• _To do_:
After reading the entries below, copy word for word the lines from the first through the line containing "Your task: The", and stop there.
═════ Data in this exercise
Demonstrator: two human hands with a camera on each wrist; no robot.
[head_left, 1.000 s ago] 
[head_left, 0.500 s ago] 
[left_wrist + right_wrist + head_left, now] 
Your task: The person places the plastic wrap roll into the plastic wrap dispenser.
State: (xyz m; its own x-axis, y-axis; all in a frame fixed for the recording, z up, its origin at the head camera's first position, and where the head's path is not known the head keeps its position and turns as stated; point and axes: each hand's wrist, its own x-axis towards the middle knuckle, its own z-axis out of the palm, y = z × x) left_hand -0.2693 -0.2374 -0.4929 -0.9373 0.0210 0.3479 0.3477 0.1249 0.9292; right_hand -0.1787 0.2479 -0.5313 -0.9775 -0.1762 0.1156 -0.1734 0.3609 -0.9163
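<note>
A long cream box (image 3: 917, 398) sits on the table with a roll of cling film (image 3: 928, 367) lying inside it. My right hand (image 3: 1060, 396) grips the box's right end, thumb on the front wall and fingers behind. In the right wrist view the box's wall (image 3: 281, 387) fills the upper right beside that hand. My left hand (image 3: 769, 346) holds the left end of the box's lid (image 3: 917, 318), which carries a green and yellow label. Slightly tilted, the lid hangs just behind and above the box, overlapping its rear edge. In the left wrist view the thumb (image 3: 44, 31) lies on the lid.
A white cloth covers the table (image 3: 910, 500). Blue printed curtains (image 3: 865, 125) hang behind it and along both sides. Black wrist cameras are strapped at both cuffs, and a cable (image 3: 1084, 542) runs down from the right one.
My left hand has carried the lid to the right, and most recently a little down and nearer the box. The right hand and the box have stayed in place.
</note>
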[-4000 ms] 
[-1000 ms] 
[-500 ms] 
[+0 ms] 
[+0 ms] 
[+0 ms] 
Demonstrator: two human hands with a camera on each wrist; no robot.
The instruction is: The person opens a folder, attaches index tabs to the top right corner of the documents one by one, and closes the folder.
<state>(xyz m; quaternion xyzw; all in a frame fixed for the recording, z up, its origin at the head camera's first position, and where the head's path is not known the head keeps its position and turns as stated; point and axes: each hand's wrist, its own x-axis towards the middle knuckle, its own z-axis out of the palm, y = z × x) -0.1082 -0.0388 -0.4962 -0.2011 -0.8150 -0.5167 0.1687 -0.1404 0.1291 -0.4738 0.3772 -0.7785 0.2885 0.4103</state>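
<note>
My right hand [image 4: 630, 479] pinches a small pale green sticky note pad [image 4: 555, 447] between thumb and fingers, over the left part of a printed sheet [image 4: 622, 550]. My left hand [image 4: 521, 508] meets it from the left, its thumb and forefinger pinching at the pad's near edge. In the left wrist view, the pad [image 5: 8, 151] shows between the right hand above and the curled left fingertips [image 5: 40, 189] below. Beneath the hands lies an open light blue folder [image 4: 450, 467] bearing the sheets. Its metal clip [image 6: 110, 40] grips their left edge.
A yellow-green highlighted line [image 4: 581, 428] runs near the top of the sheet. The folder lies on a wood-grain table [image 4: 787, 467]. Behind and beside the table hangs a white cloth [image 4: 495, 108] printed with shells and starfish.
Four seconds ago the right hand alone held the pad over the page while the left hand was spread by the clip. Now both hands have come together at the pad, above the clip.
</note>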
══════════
• _Answer to the problem_:
Demonstrator: two human hands with a camera on each wrist; no robot.
[head_left, 1.000 s ago] 
[head_left, 0.500 s ago] 
[left_wrist + right_wrist + head_left, now] 
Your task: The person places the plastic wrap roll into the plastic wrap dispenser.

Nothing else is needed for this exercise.